Mixed flock of ducks take off at Chincoteague. Credit: Steve Hillebrand / USFWS
Mixed flock of ducks take off at Chincoteague. Credit: Steve Hillebrand / USFWS

The U.S. Fish and Wildlife Service has been entrusted to safeguard our Nation's fish, migratory birds, aquatic species, endangered and threatened species, and public lands. The unprecedented scale and complexity of challenges we face in the 21st century, however, require us to expand our vision for conservation and the partnerships we work with to achieve it.

To ensure a bright future for fish and wildlife in the face of widespread threats such as drought, climate change and large-scale habitat fragmentation, we can no longer base our actions solely on past experience and success. We must conserve landscapes capable of supporting self-sustaining populations of fish and wildlife, while also providing for the needs of people. Conserving these large landscapes, which are subject to multiple changing pressures and uncertainty, will require application of the best available science at every step.

Working to conserve landscape-scale habitats requires the Service to lead and facilitate an era of unprecedented collaboration – focusing and encouraging conservation efforts by many different individuals, agencies, and organizations.

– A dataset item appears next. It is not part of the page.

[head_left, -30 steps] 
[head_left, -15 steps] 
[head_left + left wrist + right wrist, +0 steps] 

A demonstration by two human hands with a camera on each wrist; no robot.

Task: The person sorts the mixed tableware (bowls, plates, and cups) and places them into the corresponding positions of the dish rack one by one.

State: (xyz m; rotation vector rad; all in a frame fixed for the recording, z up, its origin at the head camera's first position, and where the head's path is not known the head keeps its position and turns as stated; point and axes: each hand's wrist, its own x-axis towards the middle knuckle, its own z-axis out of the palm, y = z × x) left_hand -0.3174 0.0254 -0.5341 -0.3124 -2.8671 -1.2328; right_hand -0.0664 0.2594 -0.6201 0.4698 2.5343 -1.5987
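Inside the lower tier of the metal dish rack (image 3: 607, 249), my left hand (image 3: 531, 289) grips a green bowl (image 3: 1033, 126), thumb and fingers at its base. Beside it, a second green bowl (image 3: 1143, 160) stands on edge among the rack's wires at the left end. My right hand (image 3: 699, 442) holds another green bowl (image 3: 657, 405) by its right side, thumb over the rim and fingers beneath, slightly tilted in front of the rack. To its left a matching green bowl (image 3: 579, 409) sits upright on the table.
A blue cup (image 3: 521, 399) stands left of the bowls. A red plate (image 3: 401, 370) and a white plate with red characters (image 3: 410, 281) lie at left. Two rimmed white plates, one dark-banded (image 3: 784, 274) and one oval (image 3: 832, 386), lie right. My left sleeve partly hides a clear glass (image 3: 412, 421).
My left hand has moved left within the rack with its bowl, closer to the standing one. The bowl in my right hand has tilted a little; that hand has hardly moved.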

To succeed at a significantly larger scale and at a considerably faster rate, scientists and conservationists must work together to develop new approaches to scientific modeling and forecasting, test them in action, learn from experience and continually improve.

Strategic Habitat Conservation (SHC) is the conservation approach adopted by the Service that establishes self-sustaining populations of fish and wildlife, in the context of landscape and system sustainability, as the overarching target of conservation. SHC relies on an adaptive management framework to inform decisions about where and how to deliver conservation efficiently with our partners to achieve predicted biological outcomes necessary to sustain fish and wildlife populations.

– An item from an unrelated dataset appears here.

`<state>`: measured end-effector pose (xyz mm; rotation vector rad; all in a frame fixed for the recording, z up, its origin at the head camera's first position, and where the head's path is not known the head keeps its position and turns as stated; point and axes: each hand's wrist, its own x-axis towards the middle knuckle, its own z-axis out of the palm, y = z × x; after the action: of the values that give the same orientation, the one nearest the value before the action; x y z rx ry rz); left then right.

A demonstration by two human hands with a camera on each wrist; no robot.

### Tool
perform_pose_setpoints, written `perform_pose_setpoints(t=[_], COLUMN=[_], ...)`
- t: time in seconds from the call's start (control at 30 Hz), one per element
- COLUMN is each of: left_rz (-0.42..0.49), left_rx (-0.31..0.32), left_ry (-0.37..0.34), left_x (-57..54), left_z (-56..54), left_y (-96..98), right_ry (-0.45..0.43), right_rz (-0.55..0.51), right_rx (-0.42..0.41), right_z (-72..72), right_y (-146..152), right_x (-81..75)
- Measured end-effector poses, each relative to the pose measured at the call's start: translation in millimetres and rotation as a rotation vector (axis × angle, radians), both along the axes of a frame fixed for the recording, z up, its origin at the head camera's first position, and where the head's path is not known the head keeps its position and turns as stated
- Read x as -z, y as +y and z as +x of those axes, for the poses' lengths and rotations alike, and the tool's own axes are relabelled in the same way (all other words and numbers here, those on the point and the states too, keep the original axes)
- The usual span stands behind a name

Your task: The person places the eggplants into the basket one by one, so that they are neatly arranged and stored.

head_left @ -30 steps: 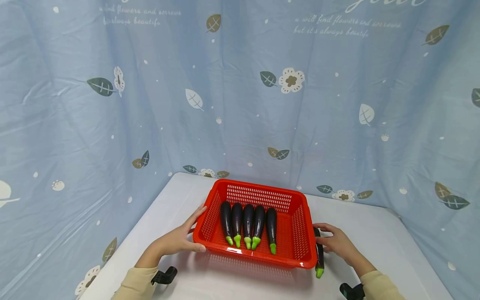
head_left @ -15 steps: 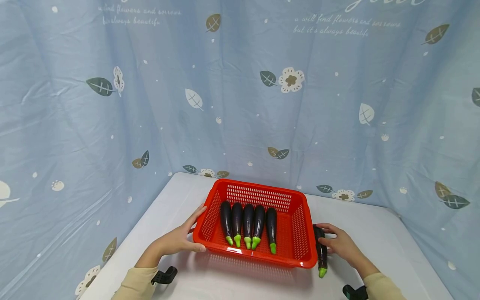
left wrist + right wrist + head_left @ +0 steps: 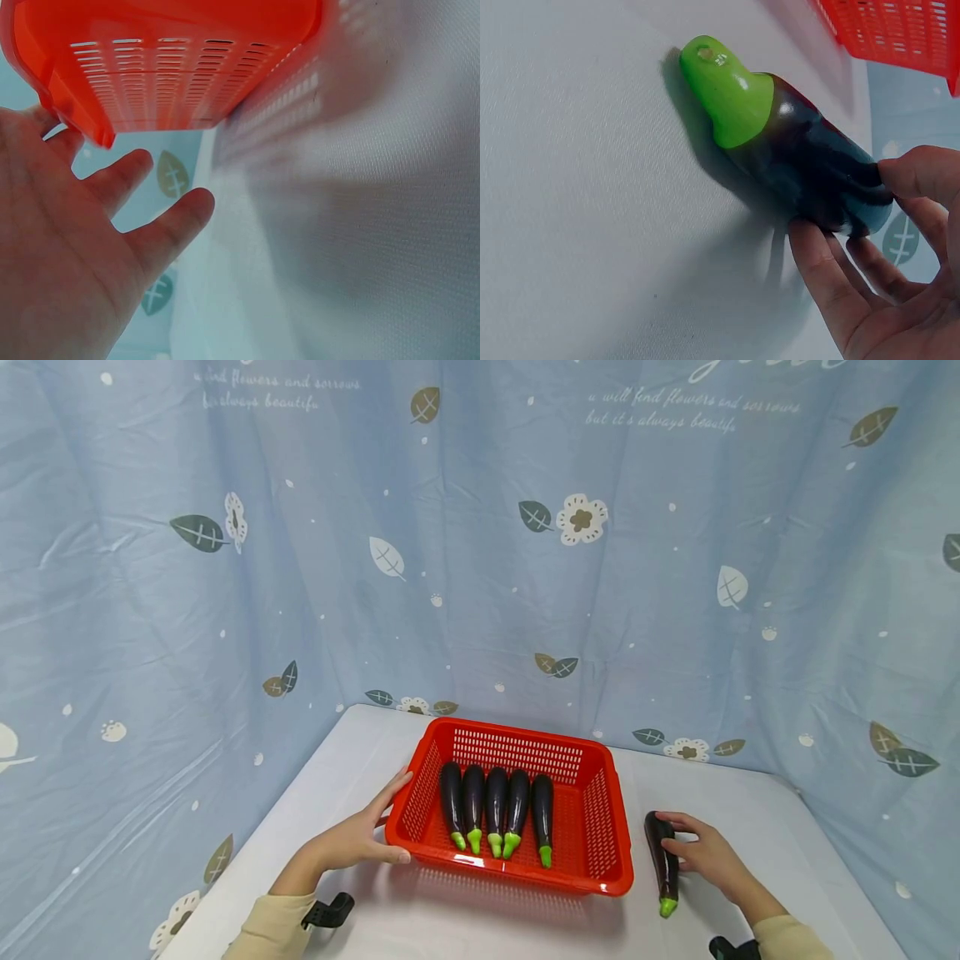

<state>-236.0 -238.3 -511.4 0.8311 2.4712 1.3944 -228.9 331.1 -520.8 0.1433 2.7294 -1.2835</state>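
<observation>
A red plastic basket point(image 3: 600, 777) stands on the white table. Inside it lie several dark purple eggplants point(image 3: 497, 802) in a row, green stem ends toward the front. My left hand point(image 3: 352, 837) is at the basket's left end with fingers spread; in the left wrist view its fingers point(image 3: 120, 180) are extended, the upper ones at the rim. To the right of the basket, my right hand point(image 3: 705, 852) holds another eggplant point(image 3: 664, 868) between thumb and fingers. Seen from the right wrist, this eggplant's green end point(image 3: 731, 94) points away from the hand, close over the table.
A blue curtain point(image 3: 480, 568) printed with leaves and flowers hangs behind and beside the table point(image 3: 420, 927). Black camera mounts point(image 3: 330, 912) sit at both wrists, below the beige sleeves. A strip of tabletop separates the basket from the right-hand eggplant.
My right hand has moved right with the eggplant, from against the basket's right side to a short distance away. My left hand and the basket have stayed in place.
</observation>
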Motion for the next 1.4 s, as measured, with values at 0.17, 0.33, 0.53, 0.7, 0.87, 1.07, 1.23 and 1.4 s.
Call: perform_pose_setpoints(t=[0.17,0.33,0.53,0.7,0.87,1.07,1.23,1.4], left_rz=[-0.004,-0.010,-0.005,-0.016,-0.023,-0.013,-0.005,-0.002], left_rx=[-0.002,-0.009,-0.008,-0.019,-0.026,-0.020,-0.011,-0.007], left_ry=[-0.002,-0.005,-0.008,-0.010,-0.018,-0.016,-0.010,-0.009], left_x=[0.4,1.6,0.4,-0.2,0.4,0.0,1.7,1.9], left_z=[-0.5,-1.1,-0.7,-1.1,-1.1,-0.2,-1.3,-2.1], left_y=[-0.6,-0.9,-0.5,0.5,0.9,0.8,-0.6,-1.4], right_ry=[-0.005,-0.016,-0.014,-0.010,-0.002,0.004,0.009,0.013], right_rz=[-0.010,-0.022,-0.033,-0.015,-0.003,0.020,0.025,0.014], right_rx=[0.001,-0.004,-0.010,0.007,0.019,0.031,0.034,0.034], right_z=[-1.0,-1.3,-0.2,-0.1,0.1,0.2,-0.2,-0.4], right_y=[3,4,3,1,0,0,2,2], right_x=[2.4,3.4,1.4,4.0,5.5,2.0,-2.1,-9.0])
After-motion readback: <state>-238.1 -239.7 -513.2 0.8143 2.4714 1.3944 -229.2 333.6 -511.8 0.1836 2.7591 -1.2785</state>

Landscape Conservation Cooperatives are public-private partnerships that provide the expertise needed to support conservation planning, implementation, and evaluation at landscape scales. LCCs are generating the tools, methods, and data that managers need to carry out conservation using the SHC approach. They also promote collaboration among their members in defining shared conservation goals.

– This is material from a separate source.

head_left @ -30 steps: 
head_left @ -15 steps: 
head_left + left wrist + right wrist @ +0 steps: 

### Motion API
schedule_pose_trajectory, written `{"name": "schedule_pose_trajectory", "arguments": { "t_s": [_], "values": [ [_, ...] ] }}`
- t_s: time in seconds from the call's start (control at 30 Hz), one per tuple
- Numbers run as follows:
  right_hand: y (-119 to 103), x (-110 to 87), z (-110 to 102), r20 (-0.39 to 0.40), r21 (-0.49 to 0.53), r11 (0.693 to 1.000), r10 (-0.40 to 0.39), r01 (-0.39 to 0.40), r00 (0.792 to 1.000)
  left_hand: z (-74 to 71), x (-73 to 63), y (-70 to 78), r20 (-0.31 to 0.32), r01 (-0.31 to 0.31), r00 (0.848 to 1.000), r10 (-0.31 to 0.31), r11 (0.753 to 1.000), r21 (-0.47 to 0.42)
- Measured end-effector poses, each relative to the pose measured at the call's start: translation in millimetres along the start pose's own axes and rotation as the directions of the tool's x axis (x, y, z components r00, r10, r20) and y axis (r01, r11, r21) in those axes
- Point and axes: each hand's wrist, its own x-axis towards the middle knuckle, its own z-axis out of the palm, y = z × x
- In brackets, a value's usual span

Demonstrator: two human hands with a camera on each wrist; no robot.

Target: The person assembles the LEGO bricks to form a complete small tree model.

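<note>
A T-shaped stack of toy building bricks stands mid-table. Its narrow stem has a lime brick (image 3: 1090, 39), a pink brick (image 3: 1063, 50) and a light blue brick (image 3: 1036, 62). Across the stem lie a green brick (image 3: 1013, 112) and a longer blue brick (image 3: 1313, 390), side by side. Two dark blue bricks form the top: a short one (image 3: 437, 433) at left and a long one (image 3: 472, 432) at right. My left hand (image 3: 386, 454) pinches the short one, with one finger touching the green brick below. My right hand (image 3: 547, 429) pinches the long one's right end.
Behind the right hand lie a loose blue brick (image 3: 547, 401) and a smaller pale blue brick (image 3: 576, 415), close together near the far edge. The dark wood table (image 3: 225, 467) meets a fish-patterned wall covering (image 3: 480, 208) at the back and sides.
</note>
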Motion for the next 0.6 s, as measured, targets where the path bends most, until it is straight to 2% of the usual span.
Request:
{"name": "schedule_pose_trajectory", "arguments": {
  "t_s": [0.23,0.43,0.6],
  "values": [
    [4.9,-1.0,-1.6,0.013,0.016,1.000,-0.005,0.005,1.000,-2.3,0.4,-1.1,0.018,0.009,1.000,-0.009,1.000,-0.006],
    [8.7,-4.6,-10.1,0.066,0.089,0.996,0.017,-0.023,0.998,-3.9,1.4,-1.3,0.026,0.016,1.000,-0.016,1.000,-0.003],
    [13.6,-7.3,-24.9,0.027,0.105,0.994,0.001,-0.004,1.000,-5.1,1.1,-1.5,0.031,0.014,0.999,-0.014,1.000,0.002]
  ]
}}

Selecting species and other conservation targets. Since the sheer number of species for which the Service, states, and other partners work with makes designing and conserving landscape-scale habitats impractical on a species-by-species basis, we are now developing a process to collaboratively identify surrogate species representing other species or aspects of the species’ environment (e.g., water quality, sagebrush or grasslands, etc.). Conserving habitat for these species or conservation targets can at the same time address the needs of a larger group of species. This is a practical step in using the SHC approach and the best-known science to conserve landscapes supporting multiple species. Selected surrogate species and targets will be used as the basis for regional conservation planning efforts within a landscape or geographic area.

The landscape conservation strategies and actions identified through such planning processes (species or habitat protection or restoration, monitoring, public engagement, research, etc.) will inform our agency’s management practices and systems – how we make budget decisions, evaluate performance and ensure accountability. Ultimately, they will enable the Service to make smarter, more cost-effective conservation and management decisions and investments and improve our ability to sustain abundant, diverse and healthy populations of fish, wildlife and plants now and in the future.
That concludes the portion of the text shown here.